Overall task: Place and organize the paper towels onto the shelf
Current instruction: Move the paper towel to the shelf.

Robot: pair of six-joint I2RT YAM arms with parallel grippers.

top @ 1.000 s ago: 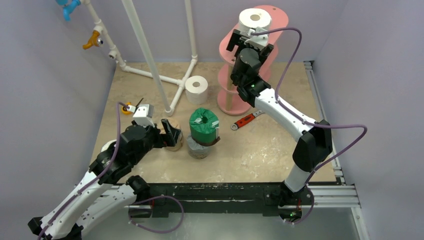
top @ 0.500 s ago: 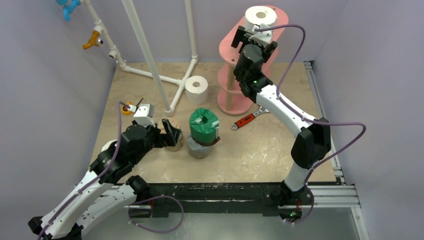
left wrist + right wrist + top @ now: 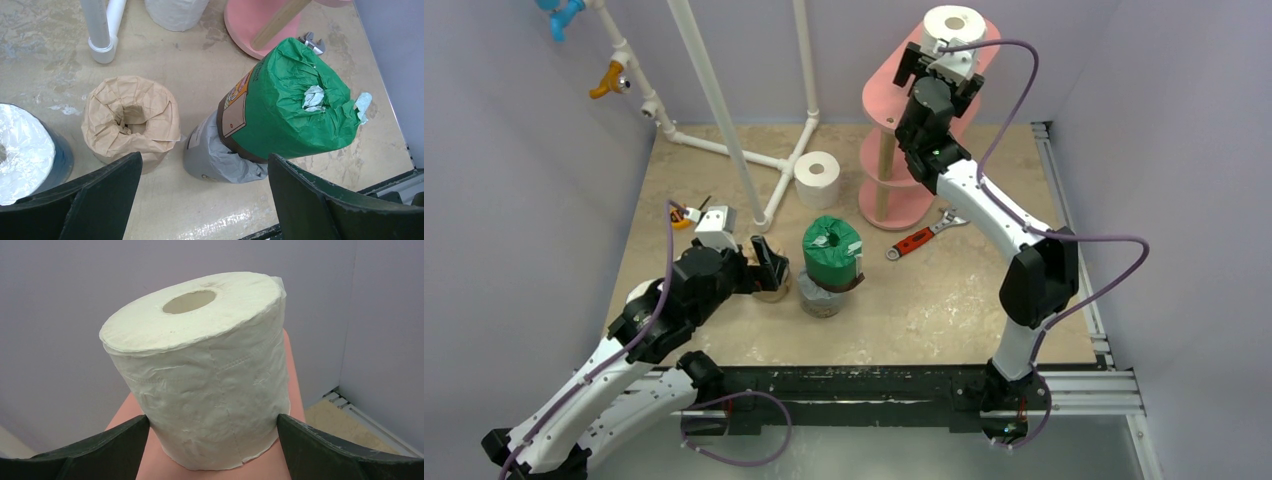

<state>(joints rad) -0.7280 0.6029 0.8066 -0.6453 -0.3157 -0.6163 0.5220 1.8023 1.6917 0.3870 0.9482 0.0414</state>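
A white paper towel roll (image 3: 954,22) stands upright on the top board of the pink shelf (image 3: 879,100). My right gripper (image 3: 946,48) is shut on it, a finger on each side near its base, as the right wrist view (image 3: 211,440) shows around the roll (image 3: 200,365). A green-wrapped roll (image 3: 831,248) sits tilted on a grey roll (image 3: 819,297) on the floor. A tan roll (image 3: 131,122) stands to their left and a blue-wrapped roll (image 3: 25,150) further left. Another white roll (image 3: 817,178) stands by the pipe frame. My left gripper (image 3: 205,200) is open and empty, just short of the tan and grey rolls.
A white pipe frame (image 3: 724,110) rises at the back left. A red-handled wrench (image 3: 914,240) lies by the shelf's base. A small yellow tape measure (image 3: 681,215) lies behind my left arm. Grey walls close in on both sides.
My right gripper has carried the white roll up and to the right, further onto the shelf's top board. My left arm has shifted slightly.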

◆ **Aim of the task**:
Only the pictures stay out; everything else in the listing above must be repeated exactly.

◆ **Response area**:
Overall task: Place and organize the paper towels onto the shelf
Current instruction: Move the paper towel to the shelf.

Robot: pair of six-joint I2RT YAM arms with parallel grippers.

top @ 1.000 s ago: 
top @ 0.500 s ago: 
left wrist + right wrist + top @ now: 

<state>(joints rad) -0.7280 0.6029 0.8066 -0.6453 -0.3157 -0.6163 0.5220 1.8023 1.6917 0.3870 0.9482 0.0414</state>
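A white paper towel roll (image 3: 954,22) stands upright on the top board of the pink shelf (image 3: 879,100). My right gripper (image 3: 946,48) is shut on it, a finger on each side near its base, as the right wrist view (image 3: 211,440) shows around the roll (image 3: 200,365). A green-wrapped roll (image 3: 831,248) sits tilted on a grey roll (image 3: 819,297) on the floor. A tan roll (image 3: 131,122) stands to their left and a blue-wrapped roll (image 3: 25,150) further left. Another white roll (image 3: 817,178) stands by the pipe frame. My left gripper (image 3: 205,200) is open and empty, just short of the tan and grey rolls.
A white pipe frame (image 3: 724,110) rises at the back left. A red-handled wrench (image 3: 914,240) lies by the shelf's base. A small yellow tape measure (image 3: 681,215) lies behind my left arm. Grey walls close in on both sides.
My right gripper has carried the white roll up and to the right, further onto the shelf's top board. My left arm has shifted slightly.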

The exercise is complete with this answer.